## Task objective
Every line in the records below that holds "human" must be identified and copied.
----- Available records -----
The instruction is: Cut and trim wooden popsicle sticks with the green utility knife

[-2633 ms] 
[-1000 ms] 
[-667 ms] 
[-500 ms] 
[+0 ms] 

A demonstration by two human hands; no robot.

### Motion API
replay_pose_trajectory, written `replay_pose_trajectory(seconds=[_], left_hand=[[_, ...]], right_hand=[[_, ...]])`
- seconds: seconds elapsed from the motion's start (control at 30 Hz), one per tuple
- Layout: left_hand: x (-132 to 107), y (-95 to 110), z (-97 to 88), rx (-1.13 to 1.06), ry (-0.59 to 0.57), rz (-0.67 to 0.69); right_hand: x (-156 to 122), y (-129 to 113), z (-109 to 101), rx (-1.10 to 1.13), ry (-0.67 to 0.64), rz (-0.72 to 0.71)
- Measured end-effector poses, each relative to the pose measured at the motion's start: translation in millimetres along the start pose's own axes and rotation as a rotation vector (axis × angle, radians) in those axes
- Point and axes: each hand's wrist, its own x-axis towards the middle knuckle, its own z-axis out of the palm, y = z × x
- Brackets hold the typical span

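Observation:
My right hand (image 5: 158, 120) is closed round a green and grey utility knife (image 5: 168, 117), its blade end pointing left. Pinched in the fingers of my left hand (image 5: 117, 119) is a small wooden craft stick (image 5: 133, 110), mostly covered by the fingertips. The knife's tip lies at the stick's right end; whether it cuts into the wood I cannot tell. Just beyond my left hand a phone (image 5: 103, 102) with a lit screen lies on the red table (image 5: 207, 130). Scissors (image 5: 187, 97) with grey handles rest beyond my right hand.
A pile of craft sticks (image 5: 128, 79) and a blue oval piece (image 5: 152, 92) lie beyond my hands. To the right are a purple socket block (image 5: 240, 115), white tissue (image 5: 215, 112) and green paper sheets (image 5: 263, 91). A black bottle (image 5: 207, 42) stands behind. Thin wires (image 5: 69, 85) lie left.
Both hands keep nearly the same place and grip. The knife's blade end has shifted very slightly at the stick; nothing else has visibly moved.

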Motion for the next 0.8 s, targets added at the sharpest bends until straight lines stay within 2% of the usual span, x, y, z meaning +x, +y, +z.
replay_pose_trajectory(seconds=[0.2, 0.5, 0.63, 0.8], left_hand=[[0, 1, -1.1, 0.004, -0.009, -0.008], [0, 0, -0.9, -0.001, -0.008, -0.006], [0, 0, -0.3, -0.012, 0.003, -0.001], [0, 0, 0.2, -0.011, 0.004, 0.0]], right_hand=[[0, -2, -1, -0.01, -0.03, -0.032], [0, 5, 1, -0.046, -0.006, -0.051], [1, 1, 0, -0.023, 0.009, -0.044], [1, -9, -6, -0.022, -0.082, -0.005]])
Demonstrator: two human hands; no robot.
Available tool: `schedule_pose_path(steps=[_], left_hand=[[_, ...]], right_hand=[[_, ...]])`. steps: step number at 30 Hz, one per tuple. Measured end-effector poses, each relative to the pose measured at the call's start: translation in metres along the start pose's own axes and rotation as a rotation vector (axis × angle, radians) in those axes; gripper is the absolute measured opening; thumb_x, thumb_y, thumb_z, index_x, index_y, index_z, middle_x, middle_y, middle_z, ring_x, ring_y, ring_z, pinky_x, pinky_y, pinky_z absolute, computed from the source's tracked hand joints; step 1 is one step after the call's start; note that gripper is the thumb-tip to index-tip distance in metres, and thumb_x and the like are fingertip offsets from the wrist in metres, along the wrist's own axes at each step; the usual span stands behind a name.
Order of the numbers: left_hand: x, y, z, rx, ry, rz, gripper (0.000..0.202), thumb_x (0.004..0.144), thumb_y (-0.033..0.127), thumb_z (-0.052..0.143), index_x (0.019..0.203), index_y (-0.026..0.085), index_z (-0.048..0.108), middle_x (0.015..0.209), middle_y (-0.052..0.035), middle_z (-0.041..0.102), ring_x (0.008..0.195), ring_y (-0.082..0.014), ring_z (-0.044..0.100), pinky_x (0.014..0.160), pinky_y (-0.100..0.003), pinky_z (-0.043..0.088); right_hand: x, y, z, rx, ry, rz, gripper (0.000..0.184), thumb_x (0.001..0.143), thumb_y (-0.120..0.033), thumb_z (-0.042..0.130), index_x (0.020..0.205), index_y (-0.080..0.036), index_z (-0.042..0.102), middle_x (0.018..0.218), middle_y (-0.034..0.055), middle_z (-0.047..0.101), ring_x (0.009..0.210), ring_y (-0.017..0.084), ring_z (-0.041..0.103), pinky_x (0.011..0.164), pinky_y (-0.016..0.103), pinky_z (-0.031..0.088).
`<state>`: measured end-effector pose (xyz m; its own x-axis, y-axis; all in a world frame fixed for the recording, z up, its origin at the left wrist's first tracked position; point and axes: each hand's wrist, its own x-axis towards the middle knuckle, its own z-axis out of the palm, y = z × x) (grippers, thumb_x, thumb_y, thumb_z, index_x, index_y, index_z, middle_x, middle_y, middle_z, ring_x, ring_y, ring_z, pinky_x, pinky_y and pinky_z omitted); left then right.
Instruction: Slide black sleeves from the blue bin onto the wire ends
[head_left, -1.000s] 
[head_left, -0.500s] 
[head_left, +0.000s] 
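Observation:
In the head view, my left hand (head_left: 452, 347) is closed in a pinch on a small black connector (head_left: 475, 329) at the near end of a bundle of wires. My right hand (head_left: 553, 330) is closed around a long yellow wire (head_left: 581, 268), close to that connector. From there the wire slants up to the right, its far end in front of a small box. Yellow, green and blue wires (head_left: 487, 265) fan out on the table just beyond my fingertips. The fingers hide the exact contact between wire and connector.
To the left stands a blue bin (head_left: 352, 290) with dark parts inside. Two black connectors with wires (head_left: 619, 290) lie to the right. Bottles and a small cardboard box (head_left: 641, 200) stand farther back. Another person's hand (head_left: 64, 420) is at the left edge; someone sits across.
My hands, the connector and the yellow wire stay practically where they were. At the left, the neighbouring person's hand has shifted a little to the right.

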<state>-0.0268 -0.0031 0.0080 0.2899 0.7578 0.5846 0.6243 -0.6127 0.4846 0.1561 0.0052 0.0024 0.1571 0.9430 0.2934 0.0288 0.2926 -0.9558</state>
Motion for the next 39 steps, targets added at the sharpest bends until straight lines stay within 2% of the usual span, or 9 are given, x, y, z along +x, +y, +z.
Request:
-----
## Expected answer
A demonstration by two human hands; no robot.
Demonstrator: two human hands; no robot.

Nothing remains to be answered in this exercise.